Letter to the Editor in The Times: Mr Fletcher’s Response to an Essay on ‘AI’s Great Brain Robbery’

Today, The Times published Mr Fletcher’s Letter to the Editor in which he responds to an essay from the Saturday edition by historian Niall Ferguson, entitled ‘AI’s great brain robbery – and how universities can fight back’.

Sir,
I share Niall Ferguson’s concern about the catastrophic effect of AI upon cognitive development. Founding in 2007 the UK’s only screen free school, we have established precisely what he calls for: an oasis (or, as he calls it, a “cloister”) from which devices are excluded, where learning is centred around books, handwriting, discussion and real world activities and relationships. Our academic outcomes prove that it works (74 per cent of GCSEs graded 9-7), and we see very low incidence of mental health issues. My question is: where is Ferguson going to find university students “capable of coping with the discipline of the cloister” if schools are habituating them to screen-dependence? If we are to avoid the new Dark Age of which Ferguson warns, we urgently need a “screen-free schools” movement to complement the “smartphone-free childhood” one.
Jason Fletcher
Headmaster, Heritage School Cambridge

For context, please see the following summary from Mr Fletcher of Niall Ferguson’s essay:

In his article, Professor Ferguson focuses on what he refers to as Pseudo Intelligence. ‘I think a lot these days about PI,’ he writes, ‘not least because of the catastrophic effect it is having on actual intelligence’. He cites the CEO of Ford Motor, who recently predicted that AI will replace half of all white-collar workers in the US, and then argues that AI, like nuclear technology, will become weaponised to potentially devastating effect. As serious as these concerns are, Ferguson believes that the risks to humanity as a result of stunted cognitive development are far more serious: ‘I believe the economic and geopolitical consequences of AI pale alongside its educational consequences.’

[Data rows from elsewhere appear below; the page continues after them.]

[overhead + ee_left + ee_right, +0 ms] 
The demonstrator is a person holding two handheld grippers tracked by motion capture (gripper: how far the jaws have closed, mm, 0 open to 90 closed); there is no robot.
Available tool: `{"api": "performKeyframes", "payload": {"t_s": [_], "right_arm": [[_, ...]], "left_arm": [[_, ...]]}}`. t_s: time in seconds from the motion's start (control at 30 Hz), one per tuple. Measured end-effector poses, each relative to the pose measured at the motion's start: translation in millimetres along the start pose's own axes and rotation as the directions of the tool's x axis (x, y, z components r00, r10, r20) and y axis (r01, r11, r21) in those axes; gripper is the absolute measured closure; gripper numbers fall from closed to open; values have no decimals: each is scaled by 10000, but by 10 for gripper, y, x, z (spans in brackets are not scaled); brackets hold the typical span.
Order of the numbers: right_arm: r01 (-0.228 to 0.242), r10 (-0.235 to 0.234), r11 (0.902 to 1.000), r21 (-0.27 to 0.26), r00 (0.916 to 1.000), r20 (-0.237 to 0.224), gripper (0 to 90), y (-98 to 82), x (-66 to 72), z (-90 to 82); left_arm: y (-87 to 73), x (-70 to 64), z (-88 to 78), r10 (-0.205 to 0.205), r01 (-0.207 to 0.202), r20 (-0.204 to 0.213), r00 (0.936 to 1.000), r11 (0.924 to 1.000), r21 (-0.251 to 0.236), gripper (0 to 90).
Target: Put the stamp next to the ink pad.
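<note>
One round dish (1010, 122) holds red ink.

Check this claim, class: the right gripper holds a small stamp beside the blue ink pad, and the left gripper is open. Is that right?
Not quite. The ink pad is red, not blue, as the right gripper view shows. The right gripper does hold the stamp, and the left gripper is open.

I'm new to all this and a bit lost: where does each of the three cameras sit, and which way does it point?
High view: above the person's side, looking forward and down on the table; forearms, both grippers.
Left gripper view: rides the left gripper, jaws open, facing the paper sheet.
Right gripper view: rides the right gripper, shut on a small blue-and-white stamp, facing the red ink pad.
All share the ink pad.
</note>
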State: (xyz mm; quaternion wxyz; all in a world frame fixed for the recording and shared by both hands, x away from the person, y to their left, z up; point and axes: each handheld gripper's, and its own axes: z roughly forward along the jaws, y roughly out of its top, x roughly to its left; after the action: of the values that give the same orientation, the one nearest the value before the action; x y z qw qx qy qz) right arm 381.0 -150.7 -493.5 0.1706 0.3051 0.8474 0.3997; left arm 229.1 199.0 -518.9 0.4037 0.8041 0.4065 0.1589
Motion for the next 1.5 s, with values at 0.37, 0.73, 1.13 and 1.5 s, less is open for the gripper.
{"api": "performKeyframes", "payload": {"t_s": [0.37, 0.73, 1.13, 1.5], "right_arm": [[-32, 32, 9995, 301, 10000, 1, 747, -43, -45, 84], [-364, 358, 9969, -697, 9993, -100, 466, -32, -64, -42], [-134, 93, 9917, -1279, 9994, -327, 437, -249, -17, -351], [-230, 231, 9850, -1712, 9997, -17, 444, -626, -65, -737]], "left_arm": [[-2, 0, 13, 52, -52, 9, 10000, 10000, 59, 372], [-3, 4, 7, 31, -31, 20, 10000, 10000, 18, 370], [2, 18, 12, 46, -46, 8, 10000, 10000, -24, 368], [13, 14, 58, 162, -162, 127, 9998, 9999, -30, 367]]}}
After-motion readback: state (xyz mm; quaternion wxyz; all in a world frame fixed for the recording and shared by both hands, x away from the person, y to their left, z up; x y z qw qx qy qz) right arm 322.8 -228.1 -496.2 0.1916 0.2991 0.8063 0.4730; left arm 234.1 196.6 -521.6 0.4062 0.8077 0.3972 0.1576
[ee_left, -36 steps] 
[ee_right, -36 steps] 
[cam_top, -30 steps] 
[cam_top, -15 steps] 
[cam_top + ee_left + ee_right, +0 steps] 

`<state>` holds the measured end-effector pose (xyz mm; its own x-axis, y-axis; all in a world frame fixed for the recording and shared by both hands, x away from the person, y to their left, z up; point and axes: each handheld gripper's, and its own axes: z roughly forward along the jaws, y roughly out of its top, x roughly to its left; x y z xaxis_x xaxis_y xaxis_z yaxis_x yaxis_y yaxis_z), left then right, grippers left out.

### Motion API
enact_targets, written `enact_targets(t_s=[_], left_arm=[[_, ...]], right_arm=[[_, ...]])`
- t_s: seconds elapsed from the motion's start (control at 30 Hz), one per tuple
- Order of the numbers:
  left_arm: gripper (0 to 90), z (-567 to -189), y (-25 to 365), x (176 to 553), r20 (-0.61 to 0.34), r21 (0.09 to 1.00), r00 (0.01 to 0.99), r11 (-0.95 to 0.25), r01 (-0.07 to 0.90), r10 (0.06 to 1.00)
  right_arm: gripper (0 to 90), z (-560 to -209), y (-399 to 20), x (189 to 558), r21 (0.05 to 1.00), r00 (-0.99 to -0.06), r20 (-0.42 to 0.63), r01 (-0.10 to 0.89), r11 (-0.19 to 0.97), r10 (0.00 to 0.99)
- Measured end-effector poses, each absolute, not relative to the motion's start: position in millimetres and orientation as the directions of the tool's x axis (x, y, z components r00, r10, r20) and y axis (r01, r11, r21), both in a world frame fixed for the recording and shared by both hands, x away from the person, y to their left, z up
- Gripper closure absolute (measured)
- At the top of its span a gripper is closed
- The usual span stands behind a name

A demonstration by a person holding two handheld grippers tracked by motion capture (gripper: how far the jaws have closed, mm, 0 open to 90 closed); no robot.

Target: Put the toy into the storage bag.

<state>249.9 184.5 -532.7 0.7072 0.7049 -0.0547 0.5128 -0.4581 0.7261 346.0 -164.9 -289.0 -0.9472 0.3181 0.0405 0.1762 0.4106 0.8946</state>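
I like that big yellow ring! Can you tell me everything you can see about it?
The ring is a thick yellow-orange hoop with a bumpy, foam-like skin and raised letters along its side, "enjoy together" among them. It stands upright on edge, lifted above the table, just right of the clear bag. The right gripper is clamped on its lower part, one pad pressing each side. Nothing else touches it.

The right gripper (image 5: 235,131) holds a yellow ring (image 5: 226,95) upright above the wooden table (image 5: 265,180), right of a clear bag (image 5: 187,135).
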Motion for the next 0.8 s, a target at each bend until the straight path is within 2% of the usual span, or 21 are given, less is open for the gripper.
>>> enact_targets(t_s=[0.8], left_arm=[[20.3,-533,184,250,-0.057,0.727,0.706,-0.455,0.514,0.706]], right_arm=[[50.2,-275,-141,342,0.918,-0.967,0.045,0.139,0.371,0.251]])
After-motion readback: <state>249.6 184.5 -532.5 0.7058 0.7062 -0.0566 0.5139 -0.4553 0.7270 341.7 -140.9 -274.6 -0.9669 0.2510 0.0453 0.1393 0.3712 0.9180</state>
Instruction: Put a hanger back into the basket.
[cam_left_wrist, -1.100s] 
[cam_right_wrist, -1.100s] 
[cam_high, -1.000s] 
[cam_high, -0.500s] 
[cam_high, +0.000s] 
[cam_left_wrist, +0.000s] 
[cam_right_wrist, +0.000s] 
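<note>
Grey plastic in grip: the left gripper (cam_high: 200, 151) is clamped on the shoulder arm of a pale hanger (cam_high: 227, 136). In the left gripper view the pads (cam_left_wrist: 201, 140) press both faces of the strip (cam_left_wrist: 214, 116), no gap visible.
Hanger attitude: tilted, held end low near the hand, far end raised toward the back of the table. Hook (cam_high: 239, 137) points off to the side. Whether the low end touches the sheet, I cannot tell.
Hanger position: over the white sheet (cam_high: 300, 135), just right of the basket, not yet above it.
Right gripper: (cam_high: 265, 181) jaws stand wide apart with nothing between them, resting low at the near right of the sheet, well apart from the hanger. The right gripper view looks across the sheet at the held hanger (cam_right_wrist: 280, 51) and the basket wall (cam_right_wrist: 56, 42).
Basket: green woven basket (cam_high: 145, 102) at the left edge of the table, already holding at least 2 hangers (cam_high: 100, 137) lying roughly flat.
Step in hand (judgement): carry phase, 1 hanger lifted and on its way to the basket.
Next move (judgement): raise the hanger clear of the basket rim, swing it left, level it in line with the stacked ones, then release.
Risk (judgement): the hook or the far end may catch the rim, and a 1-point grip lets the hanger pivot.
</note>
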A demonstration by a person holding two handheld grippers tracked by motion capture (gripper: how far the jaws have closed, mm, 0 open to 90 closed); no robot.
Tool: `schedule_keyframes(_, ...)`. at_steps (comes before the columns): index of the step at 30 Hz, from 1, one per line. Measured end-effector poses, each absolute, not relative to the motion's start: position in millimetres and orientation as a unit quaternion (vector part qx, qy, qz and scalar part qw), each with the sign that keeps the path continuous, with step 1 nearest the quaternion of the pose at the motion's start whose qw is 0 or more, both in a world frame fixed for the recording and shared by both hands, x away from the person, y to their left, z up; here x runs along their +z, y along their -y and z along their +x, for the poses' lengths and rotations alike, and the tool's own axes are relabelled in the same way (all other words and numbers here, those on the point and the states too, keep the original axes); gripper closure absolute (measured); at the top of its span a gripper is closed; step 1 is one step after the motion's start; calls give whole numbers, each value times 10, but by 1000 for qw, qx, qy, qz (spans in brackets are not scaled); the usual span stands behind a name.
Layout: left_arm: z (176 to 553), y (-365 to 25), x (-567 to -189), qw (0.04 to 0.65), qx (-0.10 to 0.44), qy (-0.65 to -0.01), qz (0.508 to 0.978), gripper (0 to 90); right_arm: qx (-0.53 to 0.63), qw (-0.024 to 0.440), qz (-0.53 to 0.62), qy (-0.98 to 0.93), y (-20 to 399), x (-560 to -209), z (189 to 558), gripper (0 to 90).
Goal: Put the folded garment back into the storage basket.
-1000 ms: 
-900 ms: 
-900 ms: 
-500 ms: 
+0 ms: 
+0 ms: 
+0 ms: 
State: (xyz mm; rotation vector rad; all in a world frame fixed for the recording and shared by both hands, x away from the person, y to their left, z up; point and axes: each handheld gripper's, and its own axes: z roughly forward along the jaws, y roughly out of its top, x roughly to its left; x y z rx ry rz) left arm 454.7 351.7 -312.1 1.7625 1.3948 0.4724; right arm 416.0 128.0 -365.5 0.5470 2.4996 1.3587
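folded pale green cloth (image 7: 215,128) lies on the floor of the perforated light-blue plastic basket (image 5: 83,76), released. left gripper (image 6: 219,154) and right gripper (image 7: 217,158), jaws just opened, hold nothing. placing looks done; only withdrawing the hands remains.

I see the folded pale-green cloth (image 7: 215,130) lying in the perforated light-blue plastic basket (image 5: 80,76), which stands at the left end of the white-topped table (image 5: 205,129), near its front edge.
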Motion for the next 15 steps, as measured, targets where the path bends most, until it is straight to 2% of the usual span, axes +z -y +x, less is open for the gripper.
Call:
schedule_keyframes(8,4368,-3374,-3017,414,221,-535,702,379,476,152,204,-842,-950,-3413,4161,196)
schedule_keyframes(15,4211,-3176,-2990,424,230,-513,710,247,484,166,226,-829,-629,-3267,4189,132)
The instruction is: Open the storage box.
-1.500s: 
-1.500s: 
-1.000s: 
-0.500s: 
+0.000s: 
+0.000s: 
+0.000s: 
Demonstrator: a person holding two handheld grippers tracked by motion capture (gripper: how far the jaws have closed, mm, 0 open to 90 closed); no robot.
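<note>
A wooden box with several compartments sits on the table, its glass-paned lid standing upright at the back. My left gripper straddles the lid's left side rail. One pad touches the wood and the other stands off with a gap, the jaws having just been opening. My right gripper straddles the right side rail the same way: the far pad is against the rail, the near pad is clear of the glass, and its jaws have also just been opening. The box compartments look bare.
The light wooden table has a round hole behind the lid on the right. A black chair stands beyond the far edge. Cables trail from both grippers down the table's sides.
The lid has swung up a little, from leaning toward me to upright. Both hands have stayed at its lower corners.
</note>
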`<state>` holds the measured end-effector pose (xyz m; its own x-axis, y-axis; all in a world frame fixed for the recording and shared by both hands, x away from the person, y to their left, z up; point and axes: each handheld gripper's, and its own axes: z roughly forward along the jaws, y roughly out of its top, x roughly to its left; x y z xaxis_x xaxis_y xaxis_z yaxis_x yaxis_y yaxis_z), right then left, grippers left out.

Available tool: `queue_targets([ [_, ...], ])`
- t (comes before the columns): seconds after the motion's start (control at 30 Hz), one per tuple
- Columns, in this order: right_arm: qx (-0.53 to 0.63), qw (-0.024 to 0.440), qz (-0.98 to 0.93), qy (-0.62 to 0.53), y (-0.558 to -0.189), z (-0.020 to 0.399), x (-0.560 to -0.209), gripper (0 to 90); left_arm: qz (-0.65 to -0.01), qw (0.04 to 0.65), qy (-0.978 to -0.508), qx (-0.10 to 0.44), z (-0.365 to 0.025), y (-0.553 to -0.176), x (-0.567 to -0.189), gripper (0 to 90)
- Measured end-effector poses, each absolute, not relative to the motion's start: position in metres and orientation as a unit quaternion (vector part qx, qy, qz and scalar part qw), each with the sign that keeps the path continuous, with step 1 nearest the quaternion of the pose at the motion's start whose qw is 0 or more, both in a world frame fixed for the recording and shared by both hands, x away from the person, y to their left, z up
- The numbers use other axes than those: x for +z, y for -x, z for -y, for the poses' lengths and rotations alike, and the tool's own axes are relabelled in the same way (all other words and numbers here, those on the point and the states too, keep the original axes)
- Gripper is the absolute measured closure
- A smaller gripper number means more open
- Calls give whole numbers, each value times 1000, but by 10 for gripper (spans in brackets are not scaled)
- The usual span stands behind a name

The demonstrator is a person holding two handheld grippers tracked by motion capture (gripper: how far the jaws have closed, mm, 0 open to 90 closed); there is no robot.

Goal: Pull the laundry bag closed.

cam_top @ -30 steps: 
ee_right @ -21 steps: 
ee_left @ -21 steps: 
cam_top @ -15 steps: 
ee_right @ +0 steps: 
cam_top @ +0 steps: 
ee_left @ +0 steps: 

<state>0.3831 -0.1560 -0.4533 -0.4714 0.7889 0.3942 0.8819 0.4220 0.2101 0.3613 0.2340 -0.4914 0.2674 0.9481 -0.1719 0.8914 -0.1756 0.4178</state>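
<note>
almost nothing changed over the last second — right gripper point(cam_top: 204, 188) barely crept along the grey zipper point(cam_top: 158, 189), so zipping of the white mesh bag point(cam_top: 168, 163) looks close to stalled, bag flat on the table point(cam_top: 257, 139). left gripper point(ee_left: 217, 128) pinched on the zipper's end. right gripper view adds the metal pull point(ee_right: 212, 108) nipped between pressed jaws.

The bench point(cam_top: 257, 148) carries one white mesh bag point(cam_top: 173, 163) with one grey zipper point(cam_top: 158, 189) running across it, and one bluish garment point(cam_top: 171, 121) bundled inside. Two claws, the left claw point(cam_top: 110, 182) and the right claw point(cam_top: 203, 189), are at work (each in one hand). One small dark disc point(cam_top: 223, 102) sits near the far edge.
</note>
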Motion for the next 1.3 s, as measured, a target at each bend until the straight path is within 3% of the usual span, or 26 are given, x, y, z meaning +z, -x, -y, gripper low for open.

He draws attention to the fact that university students are spending about half the amount of time studying than they used to, largely as a result of AI. With the help of LLMs they are cheating their way through college, producing an essay in two hours rather than twelve, as one student reported in a New York Magazine article. Another student reported in the same article that with AI, ‘you really don’t have to think that much.’ Ferguson believes that this ‘wholesale outsourcing of studying’ is enabling students to ‘shirk the acquisition of skills such as sustained reading, critical thinking and analytical writing,’ and that it is leading to ‘arrested cognitive development’.

What should universities do in response? They should, he says, ‘create a quarantined space in which traditional methods of learning can be maintained and from which all devices are excluded.’ He suggests calling this ‘the cloister’. Inside the cloister, about seven hours per day should be allocated to reading printed books, discussion of texts and problems, writing essays and problem-sets with pen and paper, and doing assessments via oral and written examinations. University admissions procedures need to be developed to ensure that only students capable of coping with the discipline of the cloister are accepted. He recognises that AI has a role to play in the academy outside the cloister, but he argues that only students trained in strict seclusion from AI will be able to make good use of it.

Professor Ferguson concludes with this warning: ‘Strict prohibitions on devices within the cloister, including wearable and implanted technology, will have to be insisted upon if the rapid advance of Pseudo Intelligence is not to plunge humanity into a new Dark Age.’